EXERCISE BRIEF:
Repeat the whole listing below precisely. Omit all pictures.
######
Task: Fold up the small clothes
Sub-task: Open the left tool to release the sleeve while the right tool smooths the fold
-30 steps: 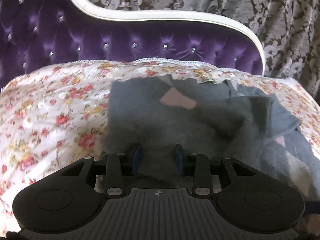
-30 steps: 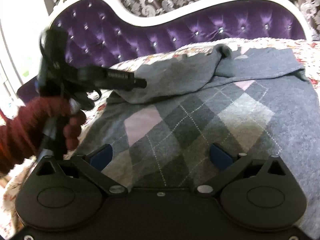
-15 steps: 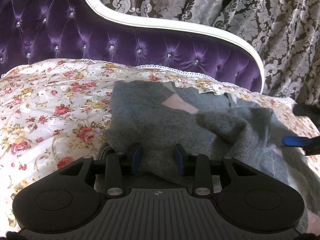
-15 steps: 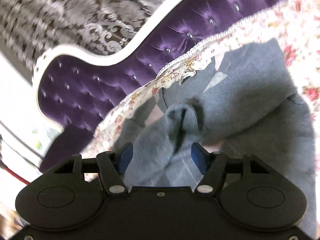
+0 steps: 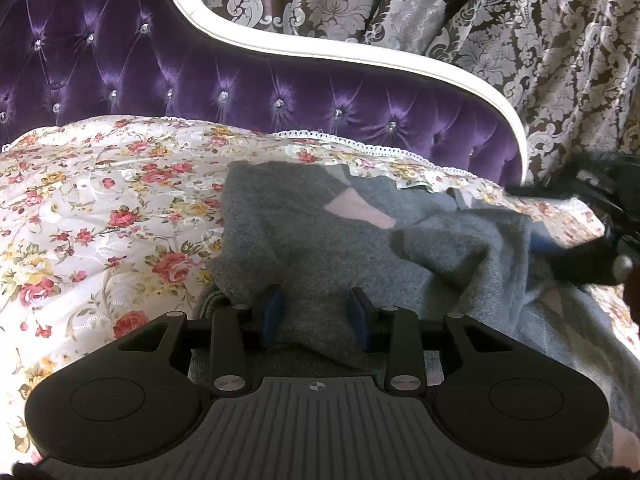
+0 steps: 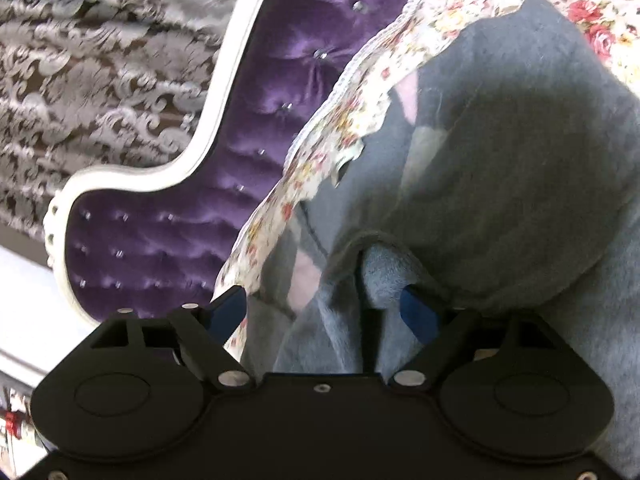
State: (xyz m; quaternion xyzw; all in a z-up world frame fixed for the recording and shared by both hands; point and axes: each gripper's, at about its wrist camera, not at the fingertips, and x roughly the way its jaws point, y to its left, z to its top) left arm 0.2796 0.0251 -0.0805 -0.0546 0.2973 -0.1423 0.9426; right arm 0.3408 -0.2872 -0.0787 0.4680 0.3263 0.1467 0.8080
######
EXERCISE SOLUTION:
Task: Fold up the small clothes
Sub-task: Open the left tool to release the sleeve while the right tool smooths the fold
-30 steps: 
-30 steps: 
-15 steps: 
-15 steps: 
+0 steps: 
+0 steps: 
State: (xyz m; quaternion xyzw; all in a z-up world frame fixed for the recording and shared by both hands; point and axes: each gripper's, at about its wrist camera, not at the fingertips, and x roughly the way its jaws point, y to its left, z to its top) left arm 0.2796 0.0251 -0.0805 -0.0546 0.2973 -0.1423 0.9426; right arm 0.3408 -0.2872 -0.0787 0.4680 0.3263 0.1467 0.8080

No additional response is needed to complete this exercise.